Your assignment
Repeat the data exactly, with every line included.

Recorded data
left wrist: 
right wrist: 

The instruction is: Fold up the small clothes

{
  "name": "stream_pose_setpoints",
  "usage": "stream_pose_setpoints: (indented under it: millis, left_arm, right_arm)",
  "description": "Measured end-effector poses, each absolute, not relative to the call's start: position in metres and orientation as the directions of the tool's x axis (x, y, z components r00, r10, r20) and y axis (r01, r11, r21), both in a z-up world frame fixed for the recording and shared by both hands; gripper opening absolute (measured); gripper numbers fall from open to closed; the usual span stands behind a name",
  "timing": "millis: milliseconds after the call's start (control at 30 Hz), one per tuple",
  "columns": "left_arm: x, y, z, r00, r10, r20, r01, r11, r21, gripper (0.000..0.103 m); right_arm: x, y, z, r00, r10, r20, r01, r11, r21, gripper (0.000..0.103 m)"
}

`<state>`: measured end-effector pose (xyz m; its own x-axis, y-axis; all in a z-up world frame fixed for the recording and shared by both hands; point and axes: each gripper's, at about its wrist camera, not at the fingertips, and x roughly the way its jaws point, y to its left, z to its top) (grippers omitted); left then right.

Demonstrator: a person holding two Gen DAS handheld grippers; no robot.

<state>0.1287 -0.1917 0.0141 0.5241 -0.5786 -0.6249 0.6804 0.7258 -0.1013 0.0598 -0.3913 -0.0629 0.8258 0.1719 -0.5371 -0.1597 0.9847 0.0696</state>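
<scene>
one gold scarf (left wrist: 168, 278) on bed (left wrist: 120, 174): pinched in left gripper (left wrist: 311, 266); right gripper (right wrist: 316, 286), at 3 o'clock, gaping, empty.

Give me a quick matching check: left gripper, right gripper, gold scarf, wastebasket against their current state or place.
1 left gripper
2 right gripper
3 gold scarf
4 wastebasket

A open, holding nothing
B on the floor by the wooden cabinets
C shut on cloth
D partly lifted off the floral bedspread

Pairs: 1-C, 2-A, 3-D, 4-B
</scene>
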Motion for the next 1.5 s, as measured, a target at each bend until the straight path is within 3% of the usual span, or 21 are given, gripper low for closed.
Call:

Answer to this exercise
left wrist: 
right wrist: 

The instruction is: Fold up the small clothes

{
  "name": "stream_pose_setpoints",
  "usage": "stream_pose_setpoints: (indented under it: millis, left_arm, right_arm)",
  "description": "Measured end-effector poses, each absolute, not relative to the call's start: position in metres and orientation as the directions of the tool's x axis (x, y, z components r00, r10, r20) and y axis (r01, r11, r21), both in a z-up world frame fixed for the recording and shared by both hands; gripper opening absolute (measured); gripper numbers fall from open to closed; the usual span stands behind a name",
  "timing": "millis: milliseconds after the call's start (control at 30 Hz), one per tuple",
  "columns": "left_arm: x, y, z, r00, r10, r20, r01, r11, r21, gripper (0.000..0.103 m); right_arm: x, y, z, r00, r10, r20, r01, r11, r21, gripper (0.000..0.103 m)"
}

`<state>`: measured end-effector pose (xyz m; its own x-axis, y-axis; all in a z-up world frame fixed for the recording and shared by both hands; point and axes: each gripper's, at about its wrist camera, not at the fingertips, and x roughly the way its jaws point, y to its left, z to its top) (grippers omitted); left then right.

Demonstrator: a person holding two Gen DAS handheld grippers; no robot.

<state>0.1287 -0.1917 0.0141 0.5241 -0.5786 -0.6249 0.6804 0.7258 -0.1013 0.0598 -0.3913 -0.0629 0.8258 0.1719 -0.5371 -0.1597 0.9847 0.0696</state>
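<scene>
one gold scarf (left wrist: 168, 278) on bed (left wrist: 120, 174): pinched in left gripper (left wrist: 311, 266); right gripper (right wrist: 316, 286), at 3 o'clock, gaping, empty.

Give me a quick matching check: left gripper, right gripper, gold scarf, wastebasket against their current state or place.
1 left gripper
2 right gripper
3 gold scarf
4 wastebasket

A open, holding nothing
B on the floor by the wooden cabinets
C shut on cloth
D partly lifted off the floral bedspread

Pairs: 1-C, 2-A, 3-D, 4-B
</scene>
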Motion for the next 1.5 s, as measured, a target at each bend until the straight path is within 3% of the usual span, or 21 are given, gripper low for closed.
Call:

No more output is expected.